_YOUR TASK_: Output all the records word for word. Drop the pictures.

_MATERIAL FOR THIS TASK_:

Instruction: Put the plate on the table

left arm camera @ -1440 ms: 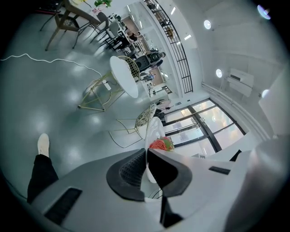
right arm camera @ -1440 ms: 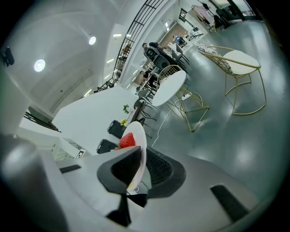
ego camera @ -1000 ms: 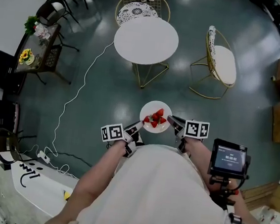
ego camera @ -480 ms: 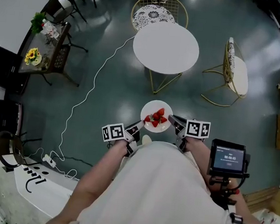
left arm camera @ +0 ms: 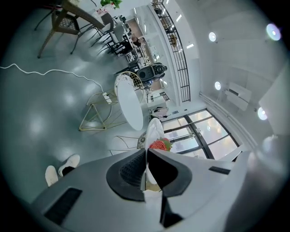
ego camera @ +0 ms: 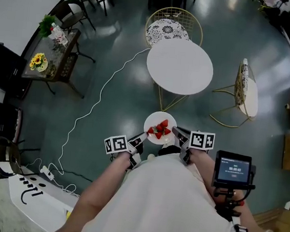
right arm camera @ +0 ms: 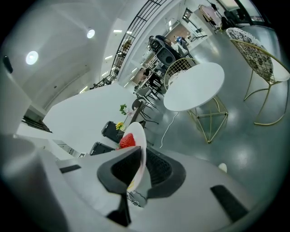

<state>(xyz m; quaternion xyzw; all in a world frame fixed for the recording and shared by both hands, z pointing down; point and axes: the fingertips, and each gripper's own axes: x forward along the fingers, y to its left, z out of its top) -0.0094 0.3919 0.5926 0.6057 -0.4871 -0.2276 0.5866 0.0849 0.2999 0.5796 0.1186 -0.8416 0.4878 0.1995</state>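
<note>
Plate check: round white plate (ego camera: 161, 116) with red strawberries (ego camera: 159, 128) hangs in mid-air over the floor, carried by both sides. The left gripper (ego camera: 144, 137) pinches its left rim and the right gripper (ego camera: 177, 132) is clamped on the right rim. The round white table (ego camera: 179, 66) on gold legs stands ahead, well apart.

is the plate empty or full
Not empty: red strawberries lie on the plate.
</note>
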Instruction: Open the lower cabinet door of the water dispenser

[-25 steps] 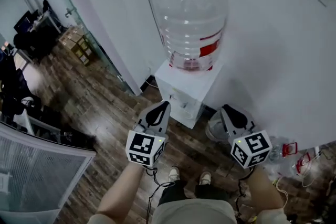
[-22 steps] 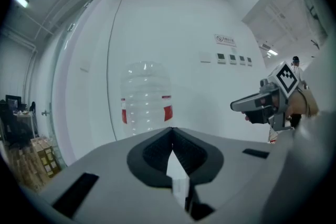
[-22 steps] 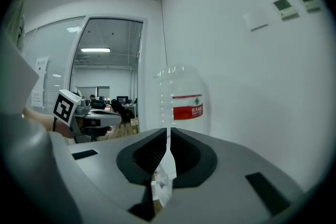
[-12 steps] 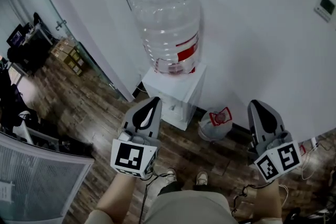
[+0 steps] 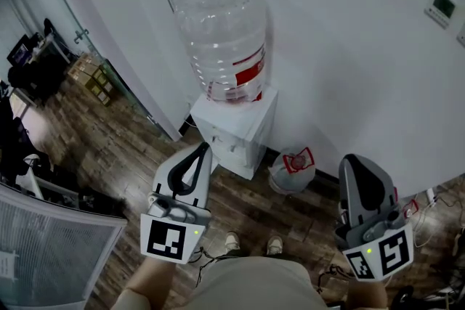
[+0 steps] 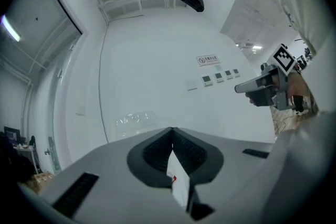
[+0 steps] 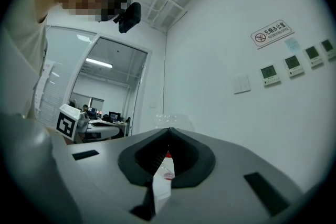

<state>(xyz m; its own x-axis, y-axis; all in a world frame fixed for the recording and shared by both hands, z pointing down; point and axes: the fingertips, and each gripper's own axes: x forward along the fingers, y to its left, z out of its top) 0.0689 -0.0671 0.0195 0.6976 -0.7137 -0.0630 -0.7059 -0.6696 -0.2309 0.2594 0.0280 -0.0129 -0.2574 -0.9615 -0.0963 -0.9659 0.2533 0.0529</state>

_TASK ANSWER_:
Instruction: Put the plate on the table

left arm camera @ -1440 ms: 
right arm camera @ -1440 ms: 
ego camera @ -1000 ms: 
ego camera @ -480 ms: 
left arm camera @ +0 ms: 
ego camera @ +0 ms: 
right arm camera @ +0 ms: 

<state>(xyz m; quaternion xyzw; all in a world frame fixed for the recording and shared by both hands, z pointing down; point and axes: the fingertips, and each gripper's own axes: x forward along the fingers, y to its left, z out of its top) -0.0094 0.3919 0.5926 0.6057 -0.4871 -0.2276 0.5866 0.0849 0.2999 0.5796 0.1186 -0.8416 0.4878 0.1995</state>
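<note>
Plate check: round white plate (ego camera: 161, 116) with red strawberries (ego camera: 159, 128) hangs in mid-air over the floor, carried by both sides. The left gripper (ego camera: 144, 137) pinches its left rim and the right gripper (ego camera: 177, 132) is clamped on the right rim. The round white table (ego camera: 179, 66) on gold legs stands ahead, well apart.

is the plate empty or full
Not empty: red strawberries lie on the plate.
</note>
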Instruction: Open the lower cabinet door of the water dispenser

[-25 steps] 
[-22 steps] 
[-22 steps] 
[-12 steps] 
[+0 steps] 
[+0 steps] 
[+0 steps] 

<state>(xyz m; its own x-axis, y-axis; all in a world frame fixed for the recording and shared by both hands, z pointing down; point and axes: the fingertips, and each gripper's own axes: x forward along the fingers, y to its left, z out of its top) 0.0689 -0.0671 0.0195 0.6976 -0.7137 -0.0630 -0.7059 -0.6696 -0.2309 0.2594 0.0280 -0.0129 -0.2574 -0.9615 -0.0963 -0.9659 0.2533 0.0529</state>

What came before is the finished answer.